Work request: Output every entry below exactly, without its pictures.

The data:
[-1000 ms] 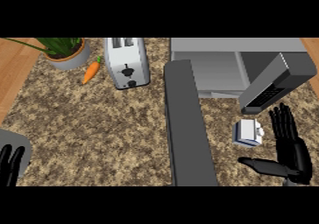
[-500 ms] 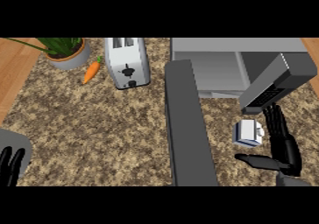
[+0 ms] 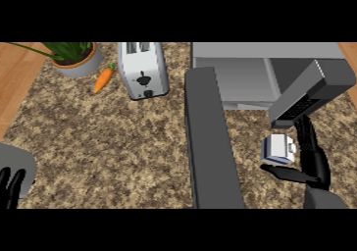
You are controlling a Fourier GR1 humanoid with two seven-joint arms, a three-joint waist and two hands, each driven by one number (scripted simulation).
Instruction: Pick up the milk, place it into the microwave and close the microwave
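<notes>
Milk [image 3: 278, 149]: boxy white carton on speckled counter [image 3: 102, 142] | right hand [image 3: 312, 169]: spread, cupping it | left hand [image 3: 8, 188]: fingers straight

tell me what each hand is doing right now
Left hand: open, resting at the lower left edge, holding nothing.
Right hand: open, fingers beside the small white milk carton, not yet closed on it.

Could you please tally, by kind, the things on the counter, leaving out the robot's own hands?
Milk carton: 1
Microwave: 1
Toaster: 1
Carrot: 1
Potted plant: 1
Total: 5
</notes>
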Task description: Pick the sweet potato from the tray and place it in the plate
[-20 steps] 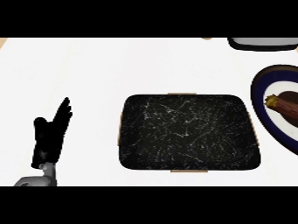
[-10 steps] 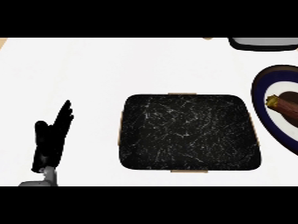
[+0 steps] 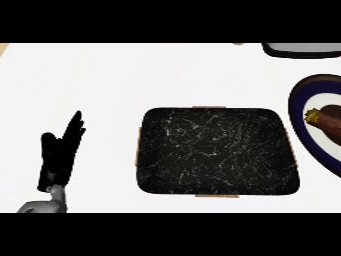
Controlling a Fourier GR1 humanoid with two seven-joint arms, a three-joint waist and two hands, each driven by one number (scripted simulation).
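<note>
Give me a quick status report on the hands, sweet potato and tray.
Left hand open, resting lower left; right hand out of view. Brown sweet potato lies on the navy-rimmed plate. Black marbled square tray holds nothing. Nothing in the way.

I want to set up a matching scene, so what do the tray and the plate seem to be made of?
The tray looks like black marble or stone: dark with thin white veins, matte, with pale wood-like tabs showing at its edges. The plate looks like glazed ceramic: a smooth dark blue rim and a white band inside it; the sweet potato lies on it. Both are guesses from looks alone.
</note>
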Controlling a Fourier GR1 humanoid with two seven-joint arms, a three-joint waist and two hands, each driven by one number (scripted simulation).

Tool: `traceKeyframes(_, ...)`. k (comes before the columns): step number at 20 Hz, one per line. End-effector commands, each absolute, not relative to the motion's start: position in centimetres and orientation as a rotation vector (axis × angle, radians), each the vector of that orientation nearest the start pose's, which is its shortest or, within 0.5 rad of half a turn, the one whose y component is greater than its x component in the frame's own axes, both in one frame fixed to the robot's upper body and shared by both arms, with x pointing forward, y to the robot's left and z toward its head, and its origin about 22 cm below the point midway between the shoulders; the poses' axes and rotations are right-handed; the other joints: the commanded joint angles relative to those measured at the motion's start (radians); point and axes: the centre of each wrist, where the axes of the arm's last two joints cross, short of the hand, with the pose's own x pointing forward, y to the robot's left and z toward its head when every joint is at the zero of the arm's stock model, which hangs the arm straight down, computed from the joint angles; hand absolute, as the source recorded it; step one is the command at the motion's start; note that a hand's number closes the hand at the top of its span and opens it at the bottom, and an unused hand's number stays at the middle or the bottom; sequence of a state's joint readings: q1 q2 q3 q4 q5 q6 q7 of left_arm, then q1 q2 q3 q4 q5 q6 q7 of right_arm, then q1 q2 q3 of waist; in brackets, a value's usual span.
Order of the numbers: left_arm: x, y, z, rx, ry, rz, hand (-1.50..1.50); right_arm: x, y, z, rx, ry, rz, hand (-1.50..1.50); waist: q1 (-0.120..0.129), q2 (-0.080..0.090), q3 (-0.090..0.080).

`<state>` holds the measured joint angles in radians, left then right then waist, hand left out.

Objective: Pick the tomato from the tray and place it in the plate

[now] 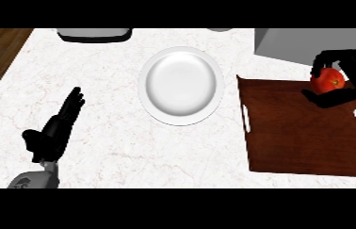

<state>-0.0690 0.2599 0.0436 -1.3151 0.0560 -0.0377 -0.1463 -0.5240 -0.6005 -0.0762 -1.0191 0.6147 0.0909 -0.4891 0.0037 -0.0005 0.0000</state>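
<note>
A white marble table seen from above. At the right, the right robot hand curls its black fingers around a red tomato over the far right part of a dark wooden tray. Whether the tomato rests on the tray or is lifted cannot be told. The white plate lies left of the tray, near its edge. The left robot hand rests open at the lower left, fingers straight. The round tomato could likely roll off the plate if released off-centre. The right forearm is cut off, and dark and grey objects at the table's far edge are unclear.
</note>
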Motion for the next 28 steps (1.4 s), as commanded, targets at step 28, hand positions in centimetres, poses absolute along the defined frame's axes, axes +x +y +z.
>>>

Answer for the task:
[-1000 ms] 
[-500 ms] 
[+0 ms] 
You are controlling a Fourier GR1 humanoid with two seven-joint arms, a three-joint waist and two hands, each driven by one number (scripted simulation).
Instruction: Pick up the milk, place it into the microwave and close the microwave
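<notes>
Milk [image 3: 278, 149]: boxy white carton on speckled counter [image 3: 102, 142] | right hand [image 3: 312, 169]: spread, cupping it | left hand [image 3: 8, 188]: fingers straight

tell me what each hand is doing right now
Left hand: open, resting at the lower left edge, holding nothing.
Right hand: open, fingers beside the small white milk carton, not yet closed on it.

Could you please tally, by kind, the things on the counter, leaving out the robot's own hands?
Milk carton: 1
Microwave: 1
Toaster: 1
Carrot: 1
Potted plant: 1
Total: 5
</notes>
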Task description: Pick the sweet potato from the tray and place it in the plate
[-20 steps] 
[-10 steps] 
[+0 steps] 
Controlling a Fourier GR1 humanoid with two seven-joint arms, a three-joint waist and two hands, each driven by one number (scripted simulation).
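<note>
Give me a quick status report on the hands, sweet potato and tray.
Left hand open, resting lower left; right hand out of view. Brown sweet potato lies on the navy-rimmed plate. Black marbled square tray holds nothing. Nothing in the way.

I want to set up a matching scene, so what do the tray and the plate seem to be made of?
The tray looks like black marble or stone: dark with thin white veins, matte, with pale wood-like tabs showing at its edges. The plate looks like glazed ceramic: a smooth dark blue rim and a white band inside it; the sweet potato lies on it. Both are guesses from looks alone.
</note>
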Controlling a Fourier GR1 humanoid with two seven-joint arms, a three-joint waist and two hands, each driven by one number (scripted simulation).

Tool: `traceKeyframes(_, ...)`. k (comes before the columns): step number at 20 Hz, one per line. End-effector commands, each absolute, not relative to the motion's start: position in centimetres and orientation as a rotation vector (axis × angle, radians), each the vector of that orientation nearest the start pose's, which is its shortest or, within 0.5 rad of half a turn, the one whose y component is greater than its x component in the frame's own axes, both in one frame fixed to the robot's upper body and shared by both arms, with x pointing forward, y to the robot's left and z toward its head, and its origin about 22 cm below the point midway between the shoulders; the poses' axes and rotations are right-handed; the other joints: the commanded joint angles relative to those measured at the motion's start (radians); point and axes: the centre of each wrist, where the axes of the arm's last two joints cross, short of the hand, with the pose's own x pointing forward, y to the robot's left and z toward its head when every joint is at the zero of the arm's stock model, which hangs the arm straight down, computed from the joint angles; hand absolute, as the source recorded it; step one is the command at the motion's start; note that a hand's number closes the hand at the top of its span and opens it at the bottom, and an unused hand's number stays at the middle or the bottom; sequence of a state's joint readings: q1 q2 q3 q4 q5 q6 q7 of left_arm, then q1 q2 q3 q4 q5 q6 q7 of right_arm, then q1 q2 q3 of waist; in brackets, a value's usual span.
Order of the numbers: left_arm: x, y, z, rx, ry, rz, hand (-1.50..1.50); right_arm: x, y, z, rx, ry, rz, hand (-1.50..1.50); waist: q1 (-0.120..0.129), q2 (-0.080..0.090), q3 (-0.090..0.080).

`<state>` holds the measured joint angles in radians, left then right then waist, hand left out.

Objective: Pick the tomato from the tray and place it in the plate

[now] 

<state>-0.0690 0.2599 0.0436 -1.3151 0.0560 -0.0377 -0.1463 -0.5240 -0.6005 -0.0762 -1.0191 0.6147 0.0909 -0.4891 0.0037 -0.0005 0.0000</state>
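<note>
A white marble table seen from above. At the right, the right robot hand curls its black fingers around a red tomato over the far right part of a dark wooden tray. Whether the tomato rests on the tray or is lifted cannot be told. The white plate lies left of the tray, near its edge. The left robot hand rests open at the lower left, fingers straight. The round tomato could likely roll off the plate if released off-centre. The right forearm is cut off, and dark and grey objects at the table's far edge are unclear.
</note>
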Motion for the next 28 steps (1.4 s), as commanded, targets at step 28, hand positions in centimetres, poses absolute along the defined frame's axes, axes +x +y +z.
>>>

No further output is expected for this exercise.